Parce que, même si ma famille aimait me qualifier de dramatique, elle ne prêtait jamais assez attention pour remarquer ma prudence. Prudente avec les contrats. Prudente avec les reçus. Prudente avec tout ce qui impliquait des personnes qui prenaient plaisir à humilier les autres en prétendant plaisanter. Alors, quand j'ai acheté le camion, j'ai fait comme toujours avec les biens de grande valeur : j'ai laissé le transfert de propriété en suspens jusqu'à la réception et l'immatriculation officielles.

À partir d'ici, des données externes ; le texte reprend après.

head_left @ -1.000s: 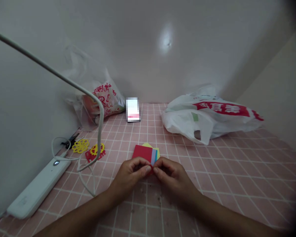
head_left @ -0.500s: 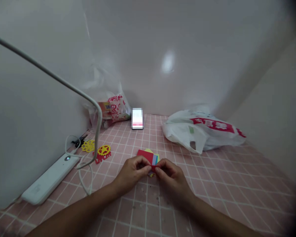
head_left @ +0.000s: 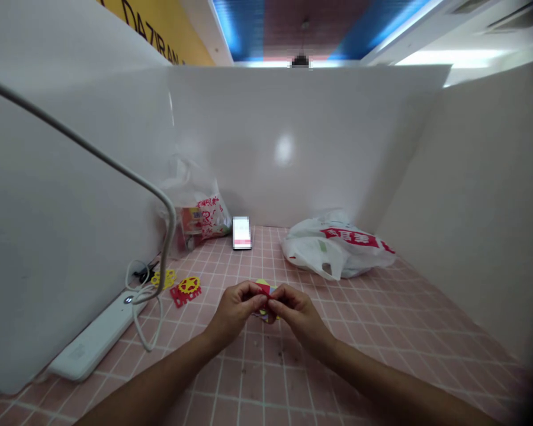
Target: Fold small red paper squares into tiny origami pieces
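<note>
A small piece of red paper [head_left: 265, 288] is pinched between my two hands at the middle of the table. My left hand [head_left: 238, 307] is closed on its left side, thumb and index finger together. From the right, my right hand [head_left: 298, 313] grips it with fingertips close to the left ones. Yellow and bluish paper pieces [head_left: 261, 316] lie on the table just beneath and behind the fingers, partly hidden by them.
On the left are a white power strip [head_left: 98, 337], a looping white cable [head_left: 171, 225], red cut-outs [head_left: 182, 296] and yellow cut-outs [head_left: 189, 285]. A phone [head_left: 242, 232] stands at the back between a clear bag [head_left: 213, 216] and a white bag [head_left: 311, 245].
The view has tilted up, showing the ceiling and wall top. The red paper between my hands shows less of its surface, and the hands cover more of the papers below.
</note>
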`<state>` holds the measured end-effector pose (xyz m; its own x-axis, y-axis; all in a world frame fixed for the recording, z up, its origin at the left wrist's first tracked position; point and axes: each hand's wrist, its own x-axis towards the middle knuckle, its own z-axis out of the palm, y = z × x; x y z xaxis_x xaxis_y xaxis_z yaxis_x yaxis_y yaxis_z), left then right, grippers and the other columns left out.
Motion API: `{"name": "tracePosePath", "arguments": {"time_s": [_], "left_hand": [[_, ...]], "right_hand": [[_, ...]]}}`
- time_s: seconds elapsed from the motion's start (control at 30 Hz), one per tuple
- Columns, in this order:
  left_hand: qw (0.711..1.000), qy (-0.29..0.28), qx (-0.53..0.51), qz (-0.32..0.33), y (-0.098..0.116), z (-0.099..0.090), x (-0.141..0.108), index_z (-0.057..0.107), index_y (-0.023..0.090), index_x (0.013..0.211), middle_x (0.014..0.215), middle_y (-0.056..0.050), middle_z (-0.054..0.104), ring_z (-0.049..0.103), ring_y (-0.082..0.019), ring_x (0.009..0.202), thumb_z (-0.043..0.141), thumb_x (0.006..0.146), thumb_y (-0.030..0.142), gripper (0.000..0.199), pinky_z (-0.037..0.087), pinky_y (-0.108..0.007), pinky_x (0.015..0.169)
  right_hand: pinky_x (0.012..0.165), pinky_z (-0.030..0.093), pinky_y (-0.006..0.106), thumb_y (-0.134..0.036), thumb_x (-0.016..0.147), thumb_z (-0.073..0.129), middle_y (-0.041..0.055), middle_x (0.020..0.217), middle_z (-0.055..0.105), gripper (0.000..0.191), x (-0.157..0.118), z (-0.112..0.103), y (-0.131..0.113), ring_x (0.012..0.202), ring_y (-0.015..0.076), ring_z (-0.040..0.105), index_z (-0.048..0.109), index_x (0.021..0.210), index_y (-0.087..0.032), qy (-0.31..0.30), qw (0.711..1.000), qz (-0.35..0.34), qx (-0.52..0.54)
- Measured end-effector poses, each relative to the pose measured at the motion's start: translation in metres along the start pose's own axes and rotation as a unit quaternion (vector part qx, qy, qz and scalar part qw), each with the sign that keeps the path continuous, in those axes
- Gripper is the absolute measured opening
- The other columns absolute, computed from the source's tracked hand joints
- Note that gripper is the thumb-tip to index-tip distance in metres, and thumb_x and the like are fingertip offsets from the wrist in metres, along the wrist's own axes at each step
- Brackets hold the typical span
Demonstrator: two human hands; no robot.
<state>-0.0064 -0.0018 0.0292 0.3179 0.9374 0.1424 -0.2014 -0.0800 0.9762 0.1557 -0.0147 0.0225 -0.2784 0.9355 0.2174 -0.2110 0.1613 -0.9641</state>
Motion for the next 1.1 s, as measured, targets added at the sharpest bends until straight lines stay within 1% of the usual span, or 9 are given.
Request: {"name": "tracePosePath", "arguments": {"time_s": [0.07,0.13,0.23,0.33,0.57,0.73,0.83,0.97,1.1], "left_hand": [[0.999,0.004,0.034,-0.001,0.001,-0.001,-0.001,0.067,0.012,0.08,0.062,0.0,0.066,0.061,-0.012,0.052,0.07,0.078,0.03,0.018,0.045,-0.021,0.046],[0.999,-0.011,0.05,-0.009,0.0,-0.002,-0.001,0.067,0.012,0.081,0.061,0.0,0.065,0.058,-0.011,0.049,0.07,0.078,0.03,0.018,0.044,-0.02,0.044],[0.998,-0.048,0.046,-0.011,-0.002,-0.001,-0.002,0.068,0.012,0.081,0.065,-0.002,0.068,0.062,-0.012,0.056,0.07,0.076,0.028,0.017,0.05,-0.023,0.054],[0.996,-0.071,0.048,-0.009,-0.002,0.001,-0.003,0.069,0.012,0.08,0.067,-0.002,0.069,0.063,-0.012,0.06,0.07,0.076,0.028,0.016,0.051,-0.024,0.06],[0.993,-0.08,0.081,-0.015,-0.003,0.0,-0.002,0.07,0.013,0.078,0.064,-0.001,0.067,0.061,-0.011,0.056,0.071,0.075,0.024,0.011,0.048,-0.022,0.058],[0.986,-0.092,0.142,-0.008,-0.003,0.003,-0.005,0.072,0.013,0.077,0.067,-0.001,0.065,0.061,-0.011,0.056,0.069,0.076,0.022,0.01,0.048,-0.023,0.057],[0.984,-0.093,0.152,-0.029,-0.005,0.006,-0.007,0.072,0.012,0.079,0.07,-0.002,0.065,0.061,-0.011,0.056,0.068,0.077,0.024,0.012,0.048,-0.023,0.057],[0.984,-0.099,0.123,-0.079,-0.01,0.008,-0.007,0.072,0.013,0.078,0.069,-0.002,0.066,0.06,-0.011,0.055,0.069,0.076,0.027,0.015,0.046,-0.023,0.055],[0.985,-0.104,0.093,-0.104,-0.011,0.008,-0.005,0.071,0.013,0.076,0.065,-0.001,0.065,0.058,-0.011,0.055,0.07,0.074,0.028,0.015,0.046,-0.023,0.055]], "right_hand": [[0.06,0.046,0.026,-0.046,0.083,0.069,0.0002,0.067,0.065,0.032,0.0,-0.002,-0.004,0.059,0.0126,0.059,0.059,0.077,-0.016,-0.019,1.0,0.013,-0.021],[0.059,0.046,0.026,-0.05,0.088,0.062,0.0006,0.066,0.064,0.036,-0.002,-0.005,-0.008,0.057,0.0121,0.058,0.058,0.077,-0.015,-0.023,0.999,0.022,-0.021],[0.055,0.046,0.024,-0.051,0.085,0.065,0.0009,0.067,0.063,0.038,-0.009,-0.007,-0.009,0.056,0.0112,0.057,0.058,0.075,-0.015,-0.025,0.999,0.025,-0.003],[0.052,0.047,0.024,-0.048,0.083,0.068,0.0017,0.072,0.064,0.035,-0.016,-0.008,-0.006,0.055,0.0111,0.058,0.06,0.077,-0.015,-0.037,0.999,0.026,0.014],[0.051,0.049,0.023,-0.043,0.082,0.071,0.0004,0.072,0.062,0.031,-0.022,-0.015,0.005,0.053,0.0097,0.058,0.059,0.077,-0.015,-0.016,0.999,0.014,-0.04],[0.051,0.049,0.024,-0.044,0.082,0.07,-0.0014,0.07,0.058,0.031,-0.025,-0.019,0.013,0.053,0.0099,0.056,0.057,0.08,-0.017,-0.022,0.999,0.03,-0.019],[0.053,0.049,0.023,-0.04,0.083,0.07,-0.0018,0.074,0.057,0.026,-0.029,-0.021,0.017,0.059,0.0105,0.056,0.056,0.085,-0.018,0.002,1.0,0.004,-0.021],[0.056,0.045,0.023,-0.033,0.088,0.065,-0.0005,0.076,0.06,0.018,-0.034,-0.023,0.017,0.064,0.0117,0.055,0.058,0.097,-0.02,0.017,0.996,-0.034,-0.084],[0.058,0.042,0.024,-0.027,0.089,0.062,-0.0001,0.074,0.06,0.009,-0.034,-0.025,0.01,0.063,0.0114,0.054,0.06,0.086,-0.018,-0.011,0.991,-0.034,-0.129]]}}
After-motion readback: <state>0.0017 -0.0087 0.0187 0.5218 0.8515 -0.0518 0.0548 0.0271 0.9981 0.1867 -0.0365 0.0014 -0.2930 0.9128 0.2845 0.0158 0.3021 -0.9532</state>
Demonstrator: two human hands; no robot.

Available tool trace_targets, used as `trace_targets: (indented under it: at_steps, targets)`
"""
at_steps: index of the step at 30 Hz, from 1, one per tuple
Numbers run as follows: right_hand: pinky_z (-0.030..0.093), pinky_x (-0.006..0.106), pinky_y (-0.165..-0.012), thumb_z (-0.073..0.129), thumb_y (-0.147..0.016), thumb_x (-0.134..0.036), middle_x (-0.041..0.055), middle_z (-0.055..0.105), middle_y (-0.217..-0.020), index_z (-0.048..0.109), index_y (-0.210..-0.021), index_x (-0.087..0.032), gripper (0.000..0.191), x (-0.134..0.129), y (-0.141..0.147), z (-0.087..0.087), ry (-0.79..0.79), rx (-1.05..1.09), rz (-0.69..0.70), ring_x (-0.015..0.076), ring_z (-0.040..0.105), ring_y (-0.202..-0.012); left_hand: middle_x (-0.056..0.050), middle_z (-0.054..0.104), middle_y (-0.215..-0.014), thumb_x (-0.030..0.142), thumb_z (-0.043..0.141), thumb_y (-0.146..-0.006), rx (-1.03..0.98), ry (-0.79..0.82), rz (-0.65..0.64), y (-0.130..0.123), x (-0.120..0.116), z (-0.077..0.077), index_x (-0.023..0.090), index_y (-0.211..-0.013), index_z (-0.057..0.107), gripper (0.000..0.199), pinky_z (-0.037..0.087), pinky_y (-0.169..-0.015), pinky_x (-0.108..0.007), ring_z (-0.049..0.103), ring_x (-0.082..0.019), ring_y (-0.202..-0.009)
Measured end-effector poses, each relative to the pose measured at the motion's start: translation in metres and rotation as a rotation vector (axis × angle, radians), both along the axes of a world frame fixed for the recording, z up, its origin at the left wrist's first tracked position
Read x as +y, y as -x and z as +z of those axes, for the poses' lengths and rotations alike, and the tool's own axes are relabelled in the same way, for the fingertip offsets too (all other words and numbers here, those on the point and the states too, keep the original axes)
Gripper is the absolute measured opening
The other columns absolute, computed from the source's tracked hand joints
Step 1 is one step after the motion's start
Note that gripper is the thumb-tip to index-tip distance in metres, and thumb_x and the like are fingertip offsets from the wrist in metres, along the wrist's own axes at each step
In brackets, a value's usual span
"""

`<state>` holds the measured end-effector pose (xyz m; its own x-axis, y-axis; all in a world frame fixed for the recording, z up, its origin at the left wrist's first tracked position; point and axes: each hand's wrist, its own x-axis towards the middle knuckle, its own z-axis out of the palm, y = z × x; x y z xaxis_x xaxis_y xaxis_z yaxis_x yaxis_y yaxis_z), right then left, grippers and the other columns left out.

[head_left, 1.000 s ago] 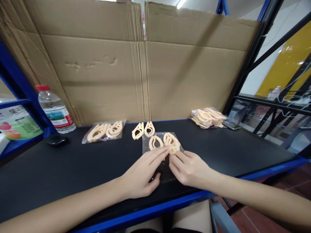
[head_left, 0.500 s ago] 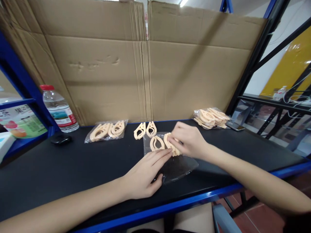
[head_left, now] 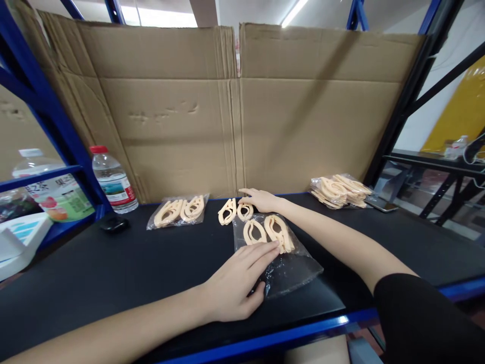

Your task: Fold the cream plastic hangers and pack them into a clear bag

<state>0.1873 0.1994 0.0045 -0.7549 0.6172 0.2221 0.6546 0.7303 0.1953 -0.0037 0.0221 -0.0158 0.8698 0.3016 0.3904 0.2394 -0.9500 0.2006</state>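
Note:
My left hand (head_left: pixel 244 280) lies with its fingers stretched out over a clear plastic bag (head_left: pixel 293 275). Its fingertips touch the lower end of a beige folded piece that looks like a folding hanger (head_left: pixel 278 232). A second folded hanger (head_left: pixel 253 231) is beside it on the bag, its lower end hidden by my fingers. Farther back, my right hand (head_left: pixel 261 198) reaches over a loose folded hanger (head_left: pixel 245 212), fingers extended and partly covering its top. Another loose hanger (head_left: pixel 227 212) lies just left of that one.
A bagged pair of hangers (head_left: pixel 176 211) lies at the back left, a bagged pile (head_left: pixel 337 191) at the back right beside a phone (head_left: pixel 381 203). A water bottle (head_left: pixel 113 182) and black object (head_left: pixel 114 224) stand left. Cardboard (head_left: pixel 182 126) walls the black table's (head_left: pixel 159 268) back.
My right hand has left the hanger on the bag and moved back and left to the loose hanger. My left hand stays on the bag. The view has tilted up slightly.

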Motion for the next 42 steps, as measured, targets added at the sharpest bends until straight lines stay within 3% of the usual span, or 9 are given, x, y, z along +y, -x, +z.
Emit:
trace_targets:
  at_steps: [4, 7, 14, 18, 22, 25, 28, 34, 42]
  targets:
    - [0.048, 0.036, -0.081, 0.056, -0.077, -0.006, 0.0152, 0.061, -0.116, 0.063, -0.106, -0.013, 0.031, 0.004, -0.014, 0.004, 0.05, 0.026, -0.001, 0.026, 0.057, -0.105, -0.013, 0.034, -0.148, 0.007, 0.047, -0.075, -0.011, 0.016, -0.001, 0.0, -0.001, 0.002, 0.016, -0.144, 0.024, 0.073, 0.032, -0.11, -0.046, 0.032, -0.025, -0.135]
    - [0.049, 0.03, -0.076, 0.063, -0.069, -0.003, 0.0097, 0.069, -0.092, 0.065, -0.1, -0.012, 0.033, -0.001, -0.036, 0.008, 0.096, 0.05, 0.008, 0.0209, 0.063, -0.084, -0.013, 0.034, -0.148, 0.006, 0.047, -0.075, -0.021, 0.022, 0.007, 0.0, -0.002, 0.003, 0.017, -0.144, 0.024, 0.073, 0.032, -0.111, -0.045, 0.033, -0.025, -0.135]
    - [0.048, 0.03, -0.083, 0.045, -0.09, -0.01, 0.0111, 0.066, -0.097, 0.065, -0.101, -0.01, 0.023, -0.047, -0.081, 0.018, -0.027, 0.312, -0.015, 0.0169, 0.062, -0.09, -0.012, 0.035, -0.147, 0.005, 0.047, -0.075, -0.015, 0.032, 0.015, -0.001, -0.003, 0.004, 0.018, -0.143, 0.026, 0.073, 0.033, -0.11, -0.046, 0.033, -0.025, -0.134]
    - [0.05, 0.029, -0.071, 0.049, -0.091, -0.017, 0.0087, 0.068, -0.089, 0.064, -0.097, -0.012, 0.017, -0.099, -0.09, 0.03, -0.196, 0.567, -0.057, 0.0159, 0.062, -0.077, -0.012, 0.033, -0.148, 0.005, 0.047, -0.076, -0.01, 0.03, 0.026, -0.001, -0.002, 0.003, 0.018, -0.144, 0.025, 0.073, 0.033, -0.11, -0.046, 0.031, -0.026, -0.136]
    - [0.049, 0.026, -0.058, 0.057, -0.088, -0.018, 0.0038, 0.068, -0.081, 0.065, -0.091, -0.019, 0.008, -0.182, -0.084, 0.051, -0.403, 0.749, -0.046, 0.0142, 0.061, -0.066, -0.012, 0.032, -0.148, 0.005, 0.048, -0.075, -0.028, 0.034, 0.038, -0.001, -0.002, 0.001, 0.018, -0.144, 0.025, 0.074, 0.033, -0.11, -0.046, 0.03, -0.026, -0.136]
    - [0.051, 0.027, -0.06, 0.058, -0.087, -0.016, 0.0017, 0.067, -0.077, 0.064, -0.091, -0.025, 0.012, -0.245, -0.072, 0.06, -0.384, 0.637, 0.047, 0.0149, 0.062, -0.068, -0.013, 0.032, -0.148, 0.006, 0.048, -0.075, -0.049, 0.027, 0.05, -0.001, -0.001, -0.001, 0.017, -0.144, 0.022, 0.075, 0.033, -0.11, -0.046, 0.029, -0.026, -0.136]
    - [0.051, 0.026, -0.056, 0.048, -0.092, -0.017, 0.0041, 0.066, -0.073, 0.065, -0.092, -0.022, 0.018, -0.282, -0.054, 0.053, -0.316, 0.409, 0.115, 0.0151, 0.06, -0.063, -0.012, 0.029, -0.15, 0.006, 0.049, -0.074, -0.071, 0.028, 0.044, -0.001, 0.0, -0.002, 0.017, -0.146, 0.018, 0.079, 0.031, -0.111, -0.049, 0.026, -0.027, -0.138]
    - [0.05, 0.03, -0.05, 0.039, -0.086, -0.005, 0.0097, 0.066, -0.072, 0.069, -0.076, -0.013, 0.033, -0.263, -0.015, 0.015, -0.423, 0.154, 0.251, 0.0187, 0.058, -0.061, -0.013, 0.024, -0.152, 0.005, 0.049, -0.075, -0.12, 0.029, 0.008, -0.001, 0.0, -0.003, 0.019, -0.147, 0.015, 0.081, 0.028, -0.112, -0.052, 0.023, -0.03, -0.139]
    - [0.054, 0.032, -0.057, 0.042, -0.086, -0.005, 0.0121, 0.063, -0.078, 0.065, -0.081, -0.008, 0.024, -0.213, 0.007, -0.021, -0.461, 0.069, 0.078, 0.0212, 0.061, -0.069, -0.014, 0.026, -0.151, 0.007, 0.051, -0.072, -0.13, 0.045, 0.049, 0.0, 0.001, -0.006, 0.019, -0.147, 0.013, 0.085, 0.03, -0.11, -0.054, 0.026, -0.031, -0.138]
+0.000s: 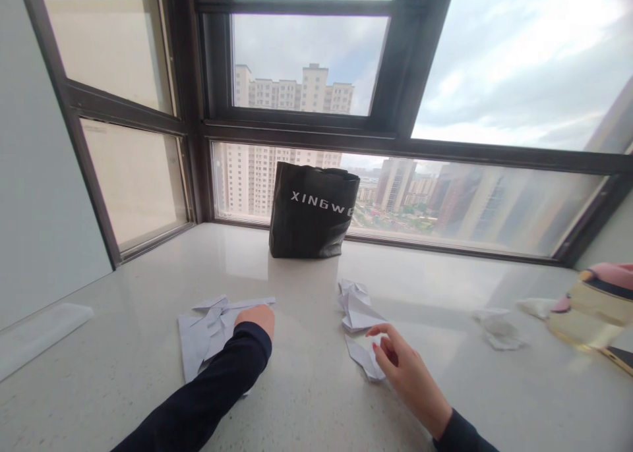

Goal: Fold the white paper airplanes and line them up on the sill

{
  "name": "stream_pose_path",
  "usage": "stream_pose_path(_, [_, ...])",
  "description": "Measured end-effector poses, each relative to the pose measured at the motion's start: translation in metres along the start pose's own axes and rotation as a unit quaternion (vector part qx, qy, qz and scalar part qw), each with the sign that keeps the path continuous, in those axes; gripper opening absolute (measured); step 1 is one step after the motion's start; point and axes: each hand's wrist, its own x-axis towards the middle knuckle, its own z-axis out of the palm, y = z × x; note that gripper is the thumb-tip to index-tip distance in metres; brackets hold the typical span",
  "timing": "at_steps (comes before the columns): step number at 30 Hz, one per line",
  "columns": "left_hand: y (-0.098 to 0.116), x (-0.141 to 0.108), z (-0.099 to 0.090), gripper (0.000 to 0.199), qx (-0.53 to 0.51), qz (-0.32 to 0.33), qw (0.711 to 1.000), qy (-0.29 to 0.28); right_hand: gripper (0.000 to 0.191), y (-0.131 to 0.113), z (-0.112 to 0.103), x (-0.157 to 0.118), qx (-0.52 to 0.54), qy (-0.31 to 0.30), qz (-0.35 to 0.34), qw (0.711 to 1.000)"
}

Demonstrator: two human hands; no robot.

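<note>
A dark left sleeve (198, 399) slants in from the lower edge, nearest the camera, and a matching right sleeve (465, 432) shows in the near right corner as a person works at a pale, speckled bench (297, 333) beside a window. The left hand (257, 315) is over the inner side of a cluster of folded white paper (195, 343), its back toward the camera. The fingers are hidden from this angle, so whether they are spread, pressed together or pinching a sheet cannot be told.

The right hand (400, 360) hovers over a smaller group of paper, fingers curled loosely, the thumb and forefinger parted with nothing visible between them. Beneath and beside it lies a flat folded piece (363, 358); just beyond is a crumpled, creased stack (357, 307), close to the forefinger.

Between the two groups and farther back, a black bag (311, 221) stands upright near the window frame (297, 132), white letters reading "XINGWE" across its front. To the right, a crumpled white tissue (502, 328) lies near a yellowish container (578, 320) with a pink lid (610, 274). A translucent white strip (44, 333) rests at far left. Outside, pale high-rise buildings (291, 89) rise under a cloudy sky (524, 56).
</note>
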Motion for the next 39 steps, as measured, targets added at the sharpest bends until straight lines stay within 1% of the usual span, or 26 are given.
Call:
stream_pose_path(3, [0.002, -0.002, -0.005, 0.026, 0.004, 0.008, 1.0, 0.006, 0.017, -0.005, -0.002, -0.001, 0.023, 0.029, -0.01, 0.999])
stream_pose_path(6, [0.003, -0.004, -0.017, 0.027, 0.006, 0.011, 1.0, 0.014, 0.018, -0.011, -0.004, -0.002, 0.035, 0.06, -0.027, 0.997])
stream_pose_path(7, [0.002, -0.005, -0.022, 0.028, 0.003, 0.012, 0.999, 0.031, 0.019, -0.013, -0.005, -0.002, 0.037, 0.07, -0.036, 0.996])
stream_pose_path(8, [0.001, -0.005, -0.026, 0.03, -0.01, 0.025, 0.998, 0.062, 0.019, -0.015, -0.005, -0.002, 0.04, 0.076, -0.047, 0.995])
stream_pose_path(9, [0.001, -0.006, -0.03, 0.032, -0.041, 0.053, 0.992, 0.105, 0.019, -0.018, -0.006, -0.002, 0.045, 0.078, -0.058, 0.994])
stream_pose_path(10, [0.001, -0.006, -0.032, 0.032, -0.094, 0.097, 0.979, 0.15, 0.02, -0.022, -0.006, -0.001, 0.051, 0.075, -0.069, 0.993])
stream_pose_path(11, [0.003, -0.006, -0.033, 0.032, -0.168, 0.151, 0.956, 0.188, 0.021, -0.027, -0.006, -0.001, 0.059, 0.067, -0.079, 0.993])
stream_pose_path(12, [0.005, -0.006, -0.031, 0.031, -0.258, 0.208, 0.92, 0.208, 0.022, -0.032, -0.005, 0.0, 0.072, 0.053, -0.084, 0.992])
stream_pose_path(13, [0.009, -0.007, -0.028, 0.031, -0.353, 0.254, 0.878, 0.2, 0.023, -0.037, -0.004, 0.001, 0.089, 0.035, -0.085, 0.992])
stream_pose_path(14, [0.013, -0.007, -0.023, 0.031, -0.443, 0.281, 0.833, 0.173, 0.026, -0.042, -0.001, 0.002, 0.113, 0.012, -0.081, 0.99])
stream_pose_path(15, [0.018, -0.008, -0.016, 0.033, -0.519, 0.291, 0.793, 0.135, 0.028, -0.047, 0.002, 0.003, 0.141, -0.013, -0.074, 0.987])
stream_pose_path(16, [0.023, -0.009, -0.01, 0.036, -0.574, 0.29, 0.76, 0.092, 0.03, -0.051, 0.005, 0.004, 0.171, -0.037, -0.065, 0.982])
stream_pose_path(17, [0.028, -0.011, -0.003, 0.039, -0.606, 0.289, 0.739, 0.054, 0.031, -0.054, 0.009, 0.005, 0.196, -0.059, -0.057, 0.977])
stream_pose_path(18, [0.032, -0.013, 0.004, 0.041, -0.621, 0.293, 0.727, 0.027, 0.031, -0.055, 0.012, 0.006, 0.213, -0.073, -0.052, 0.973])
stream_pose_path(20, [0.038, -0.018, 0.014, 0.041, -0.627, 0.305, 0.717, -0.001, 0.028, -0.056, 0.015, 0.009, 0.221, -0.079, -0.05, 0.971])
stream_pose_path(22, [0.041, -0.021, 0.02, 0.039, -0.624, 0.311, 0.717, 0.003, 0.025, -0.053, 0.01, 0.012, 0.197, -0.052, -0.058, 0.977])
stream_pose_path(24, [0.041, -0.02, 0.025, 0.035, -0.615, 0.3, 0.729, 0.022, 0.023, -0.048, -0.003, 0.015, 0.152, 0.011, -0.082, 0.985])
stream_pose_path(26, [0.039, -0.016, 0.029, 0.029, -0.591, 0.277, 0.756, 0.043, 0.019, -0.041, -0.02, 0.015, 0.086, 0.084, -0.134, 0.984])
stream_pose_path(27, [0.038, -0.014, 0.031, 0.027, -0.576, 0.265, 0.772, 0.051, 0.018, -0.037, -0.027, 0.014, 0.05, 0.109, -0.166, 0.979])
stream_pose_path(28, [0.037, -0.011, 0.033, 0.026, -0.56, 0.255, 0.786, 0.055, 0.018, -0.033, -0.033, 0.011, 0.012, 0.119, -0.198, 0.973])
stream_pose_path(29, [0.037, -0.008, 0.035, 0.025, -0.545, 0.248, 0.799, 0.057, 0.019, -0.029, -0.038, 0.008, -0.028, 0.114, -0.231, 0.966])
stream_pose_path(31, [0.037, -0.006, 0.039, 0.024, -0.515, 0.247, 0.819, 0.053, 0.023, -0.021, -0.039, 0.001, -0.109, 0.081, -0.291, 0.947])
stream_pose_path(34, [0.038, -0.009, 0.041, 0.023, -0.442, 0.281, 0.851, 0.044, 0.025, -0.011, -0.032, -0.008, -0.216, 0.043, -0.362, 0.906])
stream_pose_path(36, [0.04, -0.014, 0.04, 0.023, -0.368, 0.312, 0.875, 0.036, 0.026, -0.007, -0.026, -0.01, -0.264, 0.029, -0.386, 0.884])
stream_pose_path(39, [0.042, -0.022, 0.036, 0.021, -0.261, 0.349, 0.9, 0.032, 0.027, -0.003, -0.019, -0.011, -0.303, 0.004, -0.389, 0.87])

Le camion avait été livré pour présentation, assuré provisoirement avec mon assurance de réserve, et garé chez mes parents avec des plaques d'immatriculation de concessionnaire en attendant la cession définitive signée.

Mon père n'a jamais signé.

Il s'est moqué de moi en premier.

Ce matin-là, à 6 h 40, j'ai donc appelé le courtier, puis le responsable des livraisons chez le concessionnaire, et enfin le transporteur attitré à mon compte de flotte d'entreprise. Comme le véhicule m'appartenait encore légalement, sa récupération s'est faite facilement. De manière professionnelle et discrète. À 7 h 30, le camion était chargé et parti.